Na vigília silenciosa agendada para hoje, às 19h, vão estar, entre assistentes de sala, técnicos e guias, trabalhadores da Casa da Música, mas também alguns educadores da Fundação de Serralves.

“Depois do comentário infeliz da ministra da Cultura a dizer que eles são muito poucos, lançámos o repto de estarem connosco e mostrarmos que juntos não somos assim tão poucos”, frisou.

À Lusa, Inês Soares, educadora na Fundação de Serralves, afirmou que, apesar de não representarem a “mesma casa”, representam a “mesma causa”: o combate à precariedade. “Aderimos à iniciativa para mostrarmos que estamos juntos nesta luta. Muitos de nós ainda nos encontramos com as vidas em suspenso sem qualquer perspectiva de quando voltar ao trabalho e se haverá também algum trabalho”, disse Inês Soares, que há cinco anos começou por exercer funções como assistente de sala e há dois anos integra a equipa do serviço educativo.

Segundo Inês Soares, oito educadores da Fundação de Serralves já confirmaram que vão participar nesta vigília silenciosa, alguns dos quais a trabalhar na instituição “há dez e 20 anos”.

Contactada pela Lusa, a Fundação Casa da Música não quis comentar a situação.

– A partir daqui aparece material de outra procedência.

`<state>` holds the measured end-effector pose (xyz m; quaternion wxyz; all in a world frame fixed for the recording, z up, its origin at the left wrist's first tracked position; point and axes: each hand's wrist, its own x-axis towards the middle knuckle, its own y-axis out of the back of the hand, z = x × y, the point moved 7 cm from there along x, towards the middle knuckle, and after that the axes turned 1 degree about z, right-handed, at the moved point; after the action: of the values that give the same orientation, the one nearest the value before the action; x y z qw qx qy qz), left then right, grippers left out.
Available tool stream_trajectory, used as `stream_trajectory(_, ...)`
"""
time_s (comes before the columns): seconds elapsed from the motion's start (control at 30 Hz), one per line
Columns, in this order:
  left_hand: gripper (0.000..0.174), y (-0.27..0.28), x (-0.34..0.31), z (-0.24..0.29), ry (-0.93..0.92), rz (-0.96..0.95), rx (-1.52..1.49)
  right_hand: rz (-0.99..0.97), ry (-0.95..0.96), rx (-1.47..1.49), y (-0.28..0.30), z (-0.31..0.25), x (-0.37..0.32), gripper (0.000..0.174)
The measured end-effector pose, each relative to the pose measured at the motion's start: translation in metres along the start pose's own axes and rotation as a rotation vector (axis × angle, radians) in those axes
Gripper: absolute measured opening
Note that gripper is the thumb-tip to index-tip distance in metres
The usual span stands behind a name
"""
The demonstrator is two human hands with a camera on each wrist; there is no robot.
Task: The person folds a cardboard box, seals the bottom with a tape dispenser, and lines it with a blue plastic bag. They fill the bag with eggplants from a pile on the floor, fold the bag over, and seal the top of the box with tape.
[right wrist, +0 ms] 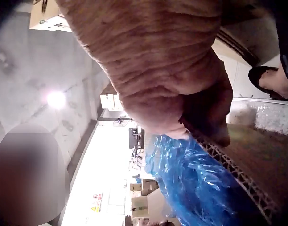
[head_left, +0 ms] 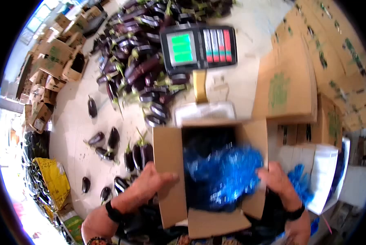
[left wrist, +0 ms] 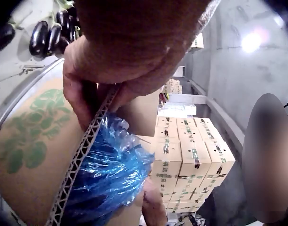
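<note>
In the head view an open cardboard box [head_left: 169, 163] stands before the person, with its flaps spread outward. A crumpled blue plastic bag [head_left: 228, 175] lines it and bulges up inside; the bottom of the box is dark. My left hand [head_left: 152, 179] grips the left flap, its thumb over the inner face. In the left wrist view the fingers go down the outside of the corrugated edge. At the opposite side my right hand [head_left: 276, 179] holds the right flap beside the blue plastic. The right wrist view shows that hand [right wrist: 167, 80] curled over the board's edge.
A scale display [head_left: 198, 49] stands on a post behind the box. Many eggplants [head_left: 144, 67] are heaped at the back left, with several loose ones nearer. Flattened cardboard [head_left: 287, 77] is stacked at the right, near more blue plastic [head_left: 299, 183]. Boxes [head_left: 54, 59] line the far left.
</note>
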<state>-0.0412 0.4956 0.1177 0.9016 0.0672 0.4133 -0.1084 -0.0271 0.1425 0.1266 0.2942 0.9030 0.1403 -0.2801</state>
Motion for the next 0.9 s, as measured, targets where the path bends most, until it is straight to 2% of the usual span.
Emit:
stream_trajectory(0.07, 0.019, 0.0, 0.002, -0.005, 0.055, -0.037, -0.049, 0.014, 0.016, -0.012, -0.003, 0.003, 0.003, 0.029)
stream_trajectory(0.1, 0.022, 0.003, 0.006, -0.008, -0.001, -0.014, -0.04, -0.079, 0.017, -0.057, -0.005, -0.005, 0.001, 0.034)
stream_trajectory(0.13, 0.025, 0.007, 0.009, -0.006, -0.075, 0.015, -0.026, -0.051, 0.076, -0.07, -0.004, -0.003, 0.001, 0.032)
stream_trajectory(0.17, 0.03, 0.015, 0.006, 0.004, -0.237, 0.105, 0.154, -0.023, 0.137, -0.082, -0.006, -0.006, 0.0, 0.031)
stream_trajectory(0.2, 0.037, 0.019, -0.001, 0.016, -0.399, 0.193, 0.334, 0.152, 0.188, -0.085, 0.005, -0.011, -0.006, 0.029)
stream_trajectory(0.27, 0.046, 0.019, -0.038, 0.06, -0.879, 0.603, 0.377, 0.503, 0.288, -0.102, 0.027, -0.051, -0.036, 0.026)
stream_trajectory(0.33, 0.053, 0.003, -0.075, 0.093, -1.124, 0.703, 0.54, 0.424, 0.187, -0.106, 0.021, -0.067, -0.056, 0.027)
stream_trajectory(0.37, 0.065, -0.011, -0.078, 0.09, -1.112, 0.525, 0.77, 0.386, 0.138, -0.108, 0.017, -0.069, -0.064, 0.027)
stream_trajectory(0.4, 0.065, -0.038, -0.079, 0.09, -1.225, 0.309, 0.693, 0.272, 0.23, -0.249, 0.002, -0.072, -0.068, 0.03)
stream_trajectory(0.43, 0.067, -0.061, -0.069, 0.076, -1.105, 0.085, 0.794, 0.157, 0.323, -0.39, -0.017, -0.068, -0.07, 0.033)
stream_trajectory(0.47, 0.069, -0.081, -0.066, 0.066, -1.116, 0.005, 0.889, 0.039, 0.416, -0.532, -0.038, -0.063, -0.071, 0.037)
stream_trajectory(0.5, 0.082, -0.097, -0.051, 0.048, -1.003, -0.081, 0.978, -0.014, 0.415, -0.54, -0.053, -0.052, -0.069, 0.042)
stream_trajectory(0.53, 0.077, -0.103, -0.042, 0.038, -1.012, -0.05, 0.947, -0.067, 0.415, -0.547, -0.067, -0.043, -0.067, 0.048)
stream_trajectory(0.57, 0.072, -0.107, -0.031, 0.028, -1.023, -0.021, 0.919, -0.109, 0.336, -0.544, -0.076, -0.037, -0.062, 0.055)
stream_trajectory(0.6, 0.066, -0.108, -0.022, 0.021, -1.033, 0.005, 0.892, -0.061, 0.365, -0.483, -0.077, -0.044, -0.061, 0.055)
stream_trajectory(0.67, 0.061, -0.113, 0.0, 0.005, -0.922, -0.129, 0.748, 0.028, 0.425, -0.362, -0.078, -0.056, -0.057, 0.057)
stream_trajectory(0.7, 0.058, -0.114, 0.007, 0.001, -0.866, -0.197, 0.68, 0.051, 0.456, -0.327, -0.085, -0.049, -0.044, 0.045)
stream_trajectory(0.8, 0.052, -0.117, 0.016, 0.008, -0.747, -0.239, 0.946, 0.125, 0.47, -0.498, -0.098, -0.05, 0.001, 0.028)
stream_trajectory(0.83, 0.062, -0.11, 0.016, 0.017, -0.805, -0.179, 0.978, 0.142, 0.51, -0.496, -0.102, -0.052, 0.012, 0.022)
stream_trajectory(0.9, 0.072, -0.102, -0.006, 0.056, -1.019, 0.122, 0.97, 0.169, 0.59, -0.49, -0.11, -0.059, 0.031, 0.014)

No dia 28 de Abril, através de um abaixo-assinado, dezenas de trabalhadores da Casa da Música pediram à fundação que gere este equipamento cultural do Porto que “cumpra compromissos” e “assuma” a sua “responsabilidade social”, considerando que as “soluções” propostas são “indignas”. No total, foram 92 os signatários da carta enviada ao director-geral da Fundação Casa da Música, entre os quais 28 trabalhadores com contrato e 64 prestadores de serviços a recibo verde, nomeadamente assistentes de sala, guias, músicos, técnicos e formadores.